PANC 2019: Health Savings Accounts as a Retirement Planning Vehicle

Increasingly, HSAs are being viewed, accepted, and treated in the industry, as a long-term investment strategy.

From left: Gregory F. Adams, Fiduciary Investment Advisors; Larry Bohrer, Charles Schwab & Co.; and John Manganaro, PLANADVISER. Photograph by Matt Kalinowski.

Larry Bohrer, vice president, corporate brokerage retirement services at Charles Schwab & Co. Inc., reminded us on Day Two of the 2019 PLANADVISER National Conference (PANC) that, unfortunately, each retiree will be facing about $300,000 in medical expenses. Health care costs are expected to rise 5.5% annually; therefore, upkeep on retirees’ health may be their largest expense. These statistics are from the most recent Devenir HSA [Health Savings Account] Market Survey.

But, reminiscent of the defined contribution (DC) marketplace in its early years, the growth rate of employees using HSAs is 20% per year, Bohrer said.

There’s an increasing awareness of the accounts by plan sponsors and participants, he said. “The tax benefits inside an HSA are better than in a 401(k). HSAs have a triple tax benefit and are portable, unlike flexible spending accounts [FSAs]. One of the lesser known benefits of having an HSA is that it lets people reimburse themselves for out-of-pocket medical expenses over an employee’s lifetime—if receipts are available.”

Gregory F. Adams, a consultant with Fiduciary Investment Advisors LLC, outlined the generally recommended hierarchy of savings: For starters, one should contribute enough to his DC plan to receive the employer match. If the person has a high-deductible health plan (HDHP), and it’s linked to an HSA, his next dollars should go to maxing out the HSA, per his annual IRS savings contribution limit, and after that into the DC plan.

Why aren’t HSAs seen as a long-term investment tool? “Twenty-two million people have invested funds in their HSA,” Adams said. “There’s an incredible range of investments, brokerage windows, money markets available, but there is still a huge gap in participant understanding that HSAs can have a long-term strategy.”

For instance, he said, parents of Millennials don’t talk about HSAs. “They still think ‘401(k) only’ when it comes to retirement savings.”

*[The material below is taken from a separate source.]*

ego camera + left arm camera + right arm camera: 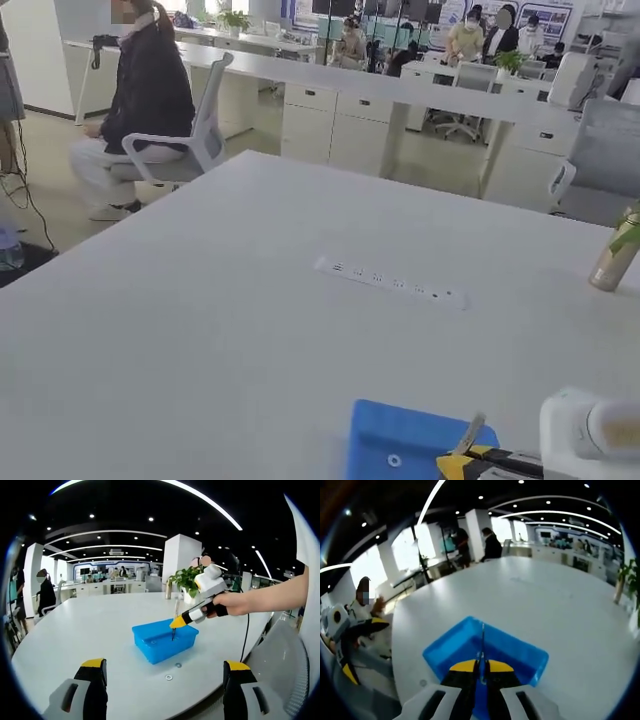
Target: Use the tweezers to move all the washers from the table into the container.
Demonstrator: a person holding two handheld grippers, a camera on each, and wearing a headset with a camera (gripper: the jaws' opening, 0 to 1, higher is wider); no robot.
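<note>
**Tweezers over the container, two washers left on the tabletop**

In the left gripper view, the left gripper sits low at the near edge of the tabletop. Its jaws are released, wide apart and holding nothing. Just beyond them lie the nearer washer and the second washer. Both lie flat on the tabletop, just beside the near wall of the blue container.

In the right gripper view, the right gripper has its jaws clenched on the tweezers. The thin tips point down into the container, inside its walls. I cannot tell whether a washer is between the tips, because they are too small and blurred.

In the head view, a small ring lies on the container floor. It is probably a washer already delivered, but the picture is soft there.

Farther away on the tabletop is a white power strip. At the far right edge stands a bottle with a plant.

I judge that the step in hand is the drop over the container, and that at least two washers are not yet moved. The next move calls for lifting the tweezers over the near wall and lowering them to the nearer washer. The tips must catch the thin edge of a flat ring, so a slow and steep approach seems needed. A careless touch could push the washer away.
</note>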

According to Bohrer, employers can save money by changing to an HDHP health plan, allowing employees the option to save in an HSA. An HSA, he noted, is like an individual retirement plan (IRA) for health care. 

Many recordkeepers are establishing their own platform for the accounts. Others have established partnerships, and some recordkeepers simply have HSA data integration. This is all being driven by employers seeing HSAs as a retirement savings account.

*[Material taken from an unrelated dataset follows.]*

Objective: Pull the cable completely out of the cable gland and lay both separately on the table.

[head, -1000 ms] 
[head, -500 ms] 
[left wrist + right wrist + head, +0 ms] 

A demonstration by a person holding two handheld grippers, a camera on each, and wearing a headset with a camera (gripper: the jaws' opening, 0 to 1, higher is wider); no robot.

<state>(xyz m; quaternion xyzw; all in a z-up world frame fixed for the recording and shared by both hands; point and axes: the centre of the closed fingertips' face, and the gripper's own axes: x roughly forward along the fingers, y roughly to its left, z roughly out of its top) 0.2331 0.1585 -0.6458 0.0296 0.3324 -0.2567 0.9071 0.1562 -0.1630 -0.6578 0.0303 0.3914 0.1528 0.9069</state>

Interestingly, Adams, who is far down the road with HSA services offered, is getting ahead of regulatory bodies. “HSAs are taking the same path as 401(k) and 403(b) plans took 20 years ago,” he observed. “There are lots of vendors in the space, hidden fees, different restrictions, investment funds that are proprietary or not proprietary. We feel that, as HSA assets grow, regulatory bodies such as the IRS and the Department of Labor [DOL] will get more involved. We’re looking at RFPs [requests for proposals] for finding the right providers and documenting why we’re choosing the vendors we choose. We’re performing the due diligence so there are no compliance issues later on.”